Una strada dedicata al parroco ucciso «perché è una storia da tramandare»

La serata all'oratorio nella quale è stata anunciata l'intestazione della strada a don Iemmi

Montecchio, via don Giuseppe Iemmi nascerà di fianco alla chiesa nuova. L’annuncio durante la presentazione del libro sul sacerdote

MONTECCHIO. Don Giuseppe Iemmi avrà finalmente una strada a lui dedicata. La notizia è arrivata ai tanti che hanno presenziato all’incontro tenutosi presso l’oratorio Don Bosco, in occasione della presentazione della riedizione del libro “Iemmi quasi utopista”. . Alla presenza di Giuseppe Giovanelli che ne aveva scritto la prima versione nel 1995, lo storico Franco Boni ha moderato il pomeriggio che ha visto gli interventi di don Giancarlo Minnotta, vicario parrocchiale presso l’unità pastorale di Montecchio presieduta da don Angelo Orlandini e del vicario generale, don Alberto Nicelli che ha fatto le veci del vescovo Massimo Camisasca che di questo libro ha realizzato la prefazione.

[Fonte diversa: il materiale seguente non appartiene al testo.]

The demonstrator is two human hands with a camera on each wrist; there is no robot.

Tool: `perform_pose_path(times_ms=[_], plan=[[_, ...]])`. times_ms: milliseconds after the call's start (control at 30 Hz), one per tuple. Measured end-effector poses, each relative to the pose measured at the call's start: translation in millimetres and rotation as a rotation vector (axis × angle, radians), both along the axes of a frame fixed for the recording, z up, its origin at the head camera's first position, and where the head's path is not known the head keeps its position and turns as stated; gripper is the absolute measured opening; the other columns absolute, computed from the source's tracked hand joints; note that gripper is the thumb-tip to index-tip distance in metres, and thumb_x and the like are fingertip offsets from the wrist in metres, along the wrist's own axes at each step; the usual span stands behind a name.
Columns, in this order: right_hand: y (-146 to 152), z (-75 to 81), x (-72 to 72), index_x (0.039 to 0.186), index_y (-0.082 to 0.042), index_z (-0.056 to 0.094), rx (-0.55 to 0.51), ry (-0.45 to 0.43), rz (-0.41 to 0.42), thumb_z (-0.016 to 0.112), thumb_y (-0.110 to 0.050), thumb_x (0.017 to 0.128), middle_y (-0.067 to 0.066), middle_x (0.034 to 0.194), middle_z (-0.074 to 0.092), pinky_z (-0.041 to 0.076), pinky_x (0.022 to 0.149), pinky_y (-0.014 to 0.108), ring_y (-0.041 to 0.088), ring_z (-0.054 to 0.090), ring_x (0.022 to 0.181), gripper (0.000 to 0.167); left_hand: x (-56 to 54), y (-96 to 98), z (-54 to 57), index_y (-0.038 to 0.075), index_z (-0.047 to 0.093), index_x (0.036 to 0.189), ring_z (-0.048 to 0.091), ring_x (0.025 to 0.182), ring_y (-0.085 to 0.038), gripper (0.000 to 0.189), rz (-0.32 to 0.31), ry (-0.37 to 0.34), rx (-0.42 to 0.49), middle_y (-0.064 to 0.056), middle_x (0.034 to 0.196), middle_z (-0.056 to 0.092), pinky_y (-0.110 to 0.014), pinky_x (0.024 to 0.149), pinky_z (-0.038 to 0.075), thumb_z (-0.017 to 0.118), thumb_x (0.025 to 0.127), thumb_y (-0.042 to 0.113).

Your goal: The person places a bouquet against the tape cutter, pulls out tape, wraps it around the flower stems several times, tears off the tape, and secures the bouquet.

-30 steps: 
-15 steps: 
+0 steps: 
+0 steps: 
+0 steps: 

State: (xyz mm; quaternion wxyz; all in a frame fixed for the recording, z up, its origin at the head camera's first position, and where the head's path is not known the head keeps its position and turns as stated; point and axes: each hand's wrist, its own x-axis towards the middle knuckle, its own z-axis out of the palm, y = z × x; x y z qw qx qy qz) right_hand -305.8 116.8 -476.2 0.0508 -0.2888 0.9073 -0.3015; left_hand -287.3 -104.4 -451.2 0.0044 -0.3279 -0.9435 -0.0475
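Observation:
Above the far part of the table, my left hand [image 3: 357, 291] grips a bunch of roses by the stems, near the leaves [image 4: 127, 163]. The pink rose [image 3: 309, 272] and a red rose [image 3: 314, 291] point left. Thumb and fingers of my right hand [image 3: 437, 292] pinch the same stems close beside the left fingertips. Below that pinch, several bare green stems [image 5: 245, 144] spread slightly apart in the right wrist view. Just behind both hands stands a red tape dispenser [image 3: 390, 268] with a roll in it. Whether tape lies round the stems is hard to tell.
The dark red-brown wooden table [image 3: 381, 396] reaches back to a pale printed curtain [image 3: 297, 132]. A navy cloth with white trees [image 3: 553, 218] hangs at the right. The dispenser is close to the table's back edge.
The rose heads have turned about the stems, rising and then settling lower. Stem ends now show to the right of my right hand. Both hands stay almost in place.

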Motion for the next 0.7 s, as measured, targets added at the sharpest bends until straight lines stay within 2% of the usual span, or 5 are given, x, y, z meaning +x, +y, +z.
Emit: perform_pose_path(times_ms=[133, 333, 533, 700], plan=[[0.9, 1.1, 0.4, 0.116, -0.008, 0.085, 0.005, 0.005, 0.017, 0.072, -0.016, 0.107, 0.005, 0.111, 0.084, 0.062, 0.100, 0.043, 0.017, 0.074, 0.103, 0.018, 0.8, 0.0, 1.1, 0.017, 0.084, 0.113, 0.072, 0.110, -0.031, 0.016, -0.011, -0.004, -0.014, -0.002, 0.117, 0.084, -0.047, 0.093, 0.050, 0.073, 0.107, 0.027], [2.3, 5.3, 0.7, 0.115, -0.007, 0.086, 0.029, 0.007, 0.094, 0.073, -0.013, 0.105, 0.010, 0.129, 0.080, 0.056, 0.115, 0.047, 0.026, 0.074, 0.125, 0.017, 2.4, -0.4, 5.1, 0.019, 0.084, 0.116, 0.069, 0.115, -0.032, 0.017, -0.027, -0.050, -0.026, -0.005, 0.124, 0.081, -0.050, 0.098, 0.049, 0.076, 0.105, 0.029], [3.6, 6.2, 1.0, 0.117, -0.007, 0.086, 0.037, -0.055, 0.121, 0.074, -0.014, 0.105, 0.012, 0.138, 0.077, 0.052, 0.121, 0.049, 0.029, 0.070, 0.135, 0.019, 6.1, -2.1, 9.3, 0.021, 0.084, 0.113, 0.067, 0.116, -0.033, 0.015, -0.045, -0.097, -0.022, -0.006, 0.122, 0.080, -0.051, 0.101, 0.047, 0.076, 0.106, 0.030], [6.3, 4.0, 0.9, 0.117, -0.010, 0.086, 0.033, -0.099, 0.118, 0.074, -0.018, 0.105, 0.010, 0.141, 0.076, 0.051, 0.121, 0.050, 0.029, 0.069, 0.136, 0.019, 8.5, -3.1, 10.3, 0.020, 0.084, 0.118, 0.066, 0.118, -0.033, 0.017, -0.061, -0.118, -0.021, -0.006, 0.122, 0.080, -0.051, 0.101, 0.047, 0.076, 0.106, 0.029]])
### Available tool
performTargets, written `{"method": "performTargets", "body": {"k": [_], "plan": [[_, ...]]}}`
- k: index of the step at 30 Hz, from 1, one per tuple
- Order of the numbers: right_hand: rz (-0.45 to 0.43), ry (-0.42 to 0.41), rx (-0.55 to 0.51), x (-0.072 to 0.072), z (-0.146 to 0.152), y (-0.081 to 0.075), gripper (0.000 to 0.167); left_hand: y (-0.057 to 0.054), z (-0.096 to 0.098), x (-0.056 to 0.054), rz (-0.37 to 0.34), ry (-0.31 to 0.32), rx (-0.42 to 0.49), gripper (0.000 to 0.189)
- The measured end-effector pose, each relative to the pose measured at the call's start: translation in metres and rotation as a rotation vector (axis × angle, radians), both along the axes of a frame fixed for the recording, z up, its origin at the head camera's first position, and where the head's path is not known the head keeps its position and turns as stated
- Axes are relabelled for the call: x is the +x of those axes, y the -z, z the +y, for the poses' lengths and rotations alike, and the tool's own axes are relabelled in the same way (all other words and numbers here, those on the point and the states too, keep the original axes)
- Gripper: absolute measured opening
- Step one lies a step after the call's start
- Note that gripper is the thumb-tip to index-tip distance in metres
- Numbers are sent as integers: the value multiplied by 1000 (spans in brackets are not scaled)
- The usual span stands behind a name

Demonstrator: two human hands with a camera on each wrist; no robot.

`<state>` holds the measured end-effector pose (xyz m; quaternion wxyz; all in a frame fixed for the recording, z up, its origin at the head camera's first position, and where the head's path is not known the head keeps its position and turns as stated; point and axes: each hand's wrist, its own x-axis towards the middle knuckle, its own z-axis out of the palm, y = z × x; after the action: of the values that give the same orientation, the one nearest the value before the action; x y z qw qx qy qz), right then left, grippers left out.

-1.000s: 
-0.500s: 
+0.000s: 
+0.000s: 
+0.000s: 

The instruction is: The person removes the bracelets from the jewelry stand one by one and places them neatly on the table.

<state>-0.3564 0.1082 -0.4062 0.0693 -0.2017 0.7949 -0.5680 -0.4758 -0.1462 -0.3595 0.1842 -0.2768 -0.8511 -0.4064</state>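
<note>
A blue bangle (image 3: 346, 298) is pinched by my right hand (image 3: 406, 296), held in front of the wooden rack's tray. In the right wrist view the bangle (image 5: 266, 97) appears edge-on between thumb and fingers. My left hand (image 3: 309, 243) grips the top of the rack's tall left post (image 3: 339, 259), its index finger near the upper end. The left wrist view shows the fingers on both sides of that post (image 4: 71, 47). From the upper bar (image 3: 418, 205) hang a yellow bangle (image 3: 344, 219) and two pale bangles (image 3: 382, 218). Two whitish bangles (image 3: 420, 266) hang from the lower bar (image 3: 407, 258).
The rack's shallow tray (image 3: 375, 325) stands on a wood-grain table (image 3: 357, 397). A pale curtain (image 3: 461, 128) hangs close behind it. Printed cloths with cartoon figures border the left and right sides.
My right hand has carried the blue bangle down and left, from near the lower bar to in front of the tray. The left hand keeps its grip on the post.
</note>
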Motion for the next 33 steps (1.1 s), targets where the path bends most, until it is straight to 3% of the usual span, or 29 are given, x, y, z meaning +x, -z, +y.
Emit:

Ma gli interventi che hanno raccontato le gesta e la storia di don Iemmi, il più giovane parroco ucciso in Emilia, non hanno ricevuto l’applauso che ha accompagnato, invece, la notizia con la quale, l’assessore alle politiche sociali Bruno Aleotti, ha fatto il tanto atteso annuncio. «Abbiamo ricevuto – ha detto Aleotti – diverse sollecitazioni da curia e privati, non appena insediati, per dedicare a don Iemmi, una strada. Dapprima abbiamo cercato una strada priva di dedica. Non ne esistevano e non prevedendo di crearne di nuove, abbiamo incontrato una prima difficoltà. Poi ci è apparsa una soluzione, anche molto particolare. Il vicolo a fianco la chiesa nuova, in realtà intitolata alla Madonna del Popolo, ancora non aveva un nome. Dal lato opposto, la strada si chiama Don Pasquino Borghi. Ecco dunque che la Madonna, aprendo le sue braccia, avrà due parroci le cui storie meritano di essere tramandate. Credo che nella prossima primavera si potrà procedere alla intitolazione ufficiale – ha concluso – fatto salvo il nulla osta della Prefettura che penso, non avrà problemi a dare il suo consenso».

La storia della scomparsa del sacerdote montecchiese, figlio di Francesco e della postina Angiolina Bertani, recita di un assassinio avvenuto sul Monte Fosola il 19 aprile del 1945. Una uccisione che è ancora motivo di studio e che, nella riedizione del libro che sarà disponibile presso le edicole di Montecchio a offerta libera, viene approfondita e propone novità inedite. Don Iemmi, nato il 26 dicembre 1919, divenuto sacerdote il 27 giugno 1943, venne mandato come curato a Felina dove venne uciso. Nella nuova edizione di Giovannelli, si legge «venne barbaramente ucciso da partigiani garibaldini. Una morte che non ha giustificazioni, visto che don Iemmi era in ottimi rapporti personali con molti giovani che si trovavano in quegli anni in montagna nelle formazioni partigiane e collaborava con la Resistenza». E come ha ribadito Don Minnotta, nel suo intervento, «esistono buoni e cattivi da ambo le parti. Sarebbe il caso di accettarlo e raccontare che qualche errore venne commesso».